## What this task involves:
If an entry holds a picture, leave the picture out and output everything else exactly.
┄┄┄┄┄┄
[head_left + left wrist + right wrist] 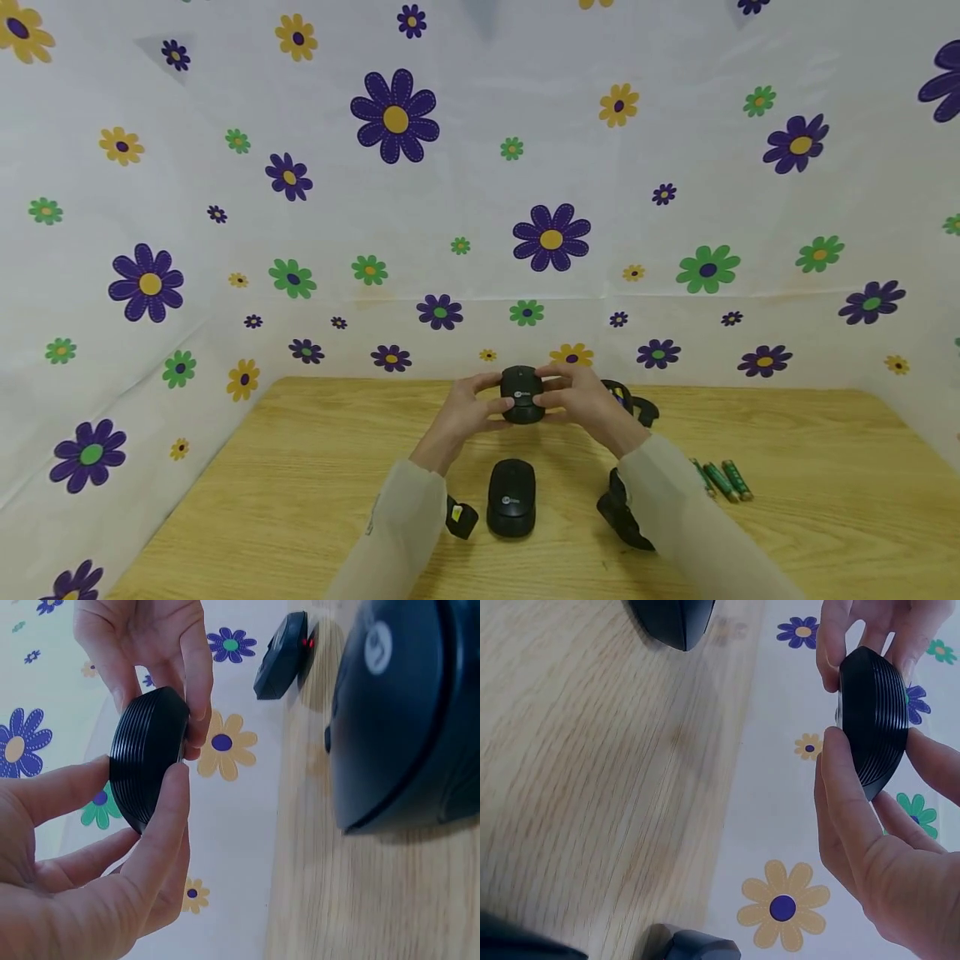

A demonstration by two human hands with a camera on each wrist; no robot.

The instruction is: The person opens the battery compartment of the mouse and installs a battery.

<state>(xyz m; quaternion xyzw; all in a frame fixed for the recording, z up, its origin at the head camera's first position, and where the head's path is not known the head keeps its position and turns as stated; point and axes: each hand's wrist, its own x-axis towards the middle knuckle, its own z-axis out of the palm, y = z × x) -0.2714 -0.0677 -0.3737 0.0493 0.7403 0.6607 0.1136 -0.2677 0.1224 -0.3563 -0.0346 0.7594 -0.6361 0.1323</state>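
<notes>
Both hands hold one black computer mouse [522, 392] near the back of the table, its logo side facing the head camera. My left hand [467, 410] grips its left side by the fingertips, thumb on the near edge. From the right, my right hand [581, 402] pinches the opposite side the same way. Ridged lines run along the edge of the mouse [150, 754] in the left wrist view, with fingertips on both faces. A second black mouse [512, 497] lies on the wooden table, nearer to me, between the forearms.
Several green batteries [723, 481] lie to the right of the right forearm. A black object [645, 410] shows partly behind the right hand. Black devices [462, 518] sit beside the sleeves. Flower-printed white sheeting [480, 183] rises behind the table [300, 500].
</notes>
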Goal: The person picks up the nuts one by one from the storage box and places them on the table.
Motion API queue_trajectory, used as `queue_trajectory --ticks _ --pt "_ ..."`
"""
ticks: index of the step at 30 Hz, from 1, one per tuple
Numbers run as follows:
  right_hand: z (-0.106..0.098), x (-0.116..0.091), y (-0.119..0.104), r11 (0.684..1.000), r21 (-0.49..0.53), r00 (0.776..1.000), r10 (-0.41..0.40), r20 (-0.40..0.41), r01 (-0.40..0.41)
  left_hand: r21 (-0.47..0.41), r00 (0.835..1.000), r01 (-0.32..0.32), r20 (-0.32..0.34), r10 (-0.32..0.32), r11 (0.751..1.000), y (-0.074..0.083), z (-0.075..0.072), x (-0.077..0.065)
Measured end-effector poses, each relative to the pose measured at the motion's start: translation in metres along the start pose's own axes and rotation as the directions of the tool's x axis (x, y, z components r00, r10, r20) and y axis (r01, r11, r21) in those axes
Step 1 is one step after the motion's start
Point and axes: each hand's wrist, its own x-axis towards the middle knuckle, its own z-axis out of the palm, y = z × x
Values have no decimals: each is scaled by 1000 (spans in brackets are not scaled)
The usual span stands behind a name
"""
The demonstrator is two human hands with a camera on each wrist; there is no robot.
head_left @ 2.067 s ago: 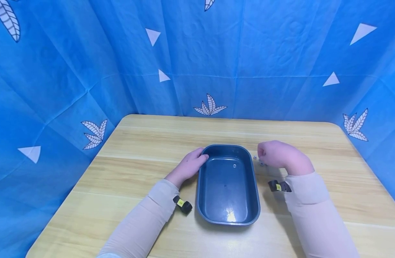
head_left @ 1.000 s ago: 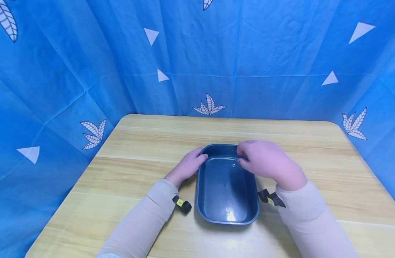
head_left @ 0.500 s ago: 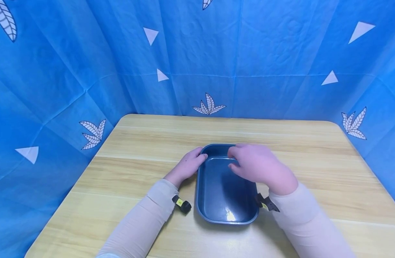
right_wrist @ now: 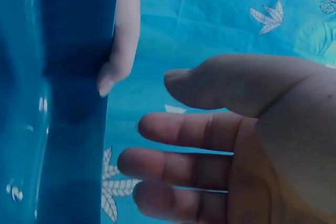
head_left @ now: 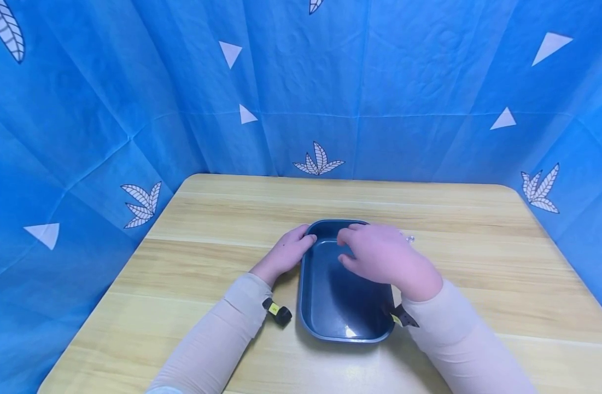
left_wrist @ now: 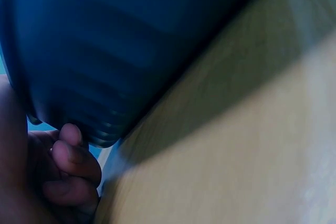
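Observation:
My left hand (head_left: 285, 253) grips the far left part of a dark blue plastic tray (head_left: 304, 284), thumb over the rim. Its fingers (left_wrist: 76, 158) curl against the outer wall in the left wrist view. Over the tray's far right part hovers my right hand (head_left: 379, 256), thumb and fingers apart. Nothing lies between them in the right wrist view, where the fingers (right_wrist: 178, 166) extend loosely. Small shiny metal pieces (right_wrist: 14, 192), like nuts, lie on the tray floor there. My right hand hides that spot in the head view.
A few more small shiny pieces (head_left: 410, 239) lie on the wooden table (head_left: 222, 219), just right of my right hand. A blue patterned curtain (head_left: 301, 82) hangs behind the table and along both sides. Each wrist has a black strap, the left strap (head_left: 278, 312) beside the tray.
My right hand has moved left from the small pieces on the table to over the tray, and its thumb and fingers have parted. My left hand and the tray have stayed put.

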Motion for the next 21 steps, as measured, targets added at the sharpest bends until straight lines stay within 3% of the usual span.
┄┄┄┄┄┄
## Answer to this task:
[head_left + left wrist + right wrist] 

A demonstration by two human hands with a camera on each wrist; no robot.

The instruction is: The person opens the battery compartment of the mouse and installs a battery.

<state>(xyz m; quaternion xyzw; all in a frame fixed for the recording, z up, its origin at the head camera's first position, and where the head's path is not known the head keeps its position and turns as stated; point and axes: each hand's wrist, its own x-axis towards the middle knuckle, its own z-axis out of the palm, y = z × x) -0.2714 -0.0677 -0.3737 0.0493 0.7403 0.6607 0.1136 -0.2677 0.1224 -0.3563 -0.0346 0.7594 -0.6361 0.1323</state>
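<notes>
Both hands hold one black computer mouse [522, 392] near the back of the table, its logo side facing the head camera. My left hand [467, 410] grips its left side by the fingertips, thumb on the near edge. From the right, my right hand [581, 402] pinches the opposite side the same way. Ridged lines run along the edge of the mouse [150, 754] in the left wrist view, with fingertips on both faces. A second black mouse [512, 497] lies on the wooden table, nearer to me, between the forearms.
Several green batteries [723, 481] lie to the right of the right forearm. A black object [645, 410] shows partly behind the right hand. Black devices [462, 518] sit beside the sleeves. Flower-printed white sheeting [480, 183] rises behind the table [300, 500].
</notes>
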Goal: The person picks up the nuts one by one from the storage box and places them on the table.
Motion API queue_trajectory, used as `queue_trajectory --ticks _ --pt "_ ..."`
"""
ticks: index of the step at 30 Hz, from 1, one per tuple
Numbers run as follows:
  right_hand: z (-0.106..0.098), x (-0.116..0.091), y (-0.119..0.104), r11 (0.684..1.000), r21 (-0.49..0.53), r00 (0.776..1.000), r10 (-0.41..0.40), r20 (-0.40..0.41), r01 (-0.40..0.41)
  left_hand: r21 (-0.47..0.41), r00 (0.835..1.000), r01 (-0.32..0.32), r20 (-0.32..0.34), r10 (-0.32..0.32), r11 (0.751..1.000), y (-0.074..0.083), z (-0.075..0.072), x (-0.077..0.065)
Measured end-effector poses, each relative to the pose measured at the motion's start: translation in metres along the start pose's own axes and rotation as the directions of the tool's x axis (x, y, z components r00, r10, r20) and y axis (r01, r11, r21) in those axes
Step 1 is one step after the motion's start
Point and axes: each hand's wrist, its own x-axis towards the middle knuckle, its own z-axis out of the palm, y = z × x
Values have no decimals: each is scaled by 1000 (spans in brackets are not scaled)
The usual span stands behind a name
"""
The demonstrator is two human hands with a camera on each wrist; there is no robot.
head_left @ 2.067 s ago: 
head_left @ 1.000 s ago: 
head_left @ 0.500 s ago: 
right_wrist @ now: 
head_left @ now: 
left_wrist @ now: 
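Observation:
My left hand (head_left: 285, 253) grips the far left part of a dark blue plastic tray (head_left: 304, 284), thumb over the rim. Its fingers (left_wrist: 76, 158) curl against the outer wall in the left wrist view. Over the tray's far right part hovers my right hand (head_left: 379, 256), thumb and fingers apart. Nothing lies between them in the right wrist view, where the fingers (right_wrist: 178, 166) extend loosely. Small shiny metal pieces (right_wrist: 14, 192), like nuts, lie on the tray floor there. My right hand hides that spot in the head view.
A few more small shiny pieces (head_left: 410, 239) lie on the wooden table (head_left: 222, 219), just right of my right hand. A blue patterned curtain (head_left: 301, 82) hangs behind the table and along both sides. Each wrist has a black strap, the left strap (head_left: 278, 312) beside the tray.
My right hand has moved left from the small pieces on the table to over the tray, and its thumb and fingers have parted. My left hand and the tray have stayed put.
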
Motion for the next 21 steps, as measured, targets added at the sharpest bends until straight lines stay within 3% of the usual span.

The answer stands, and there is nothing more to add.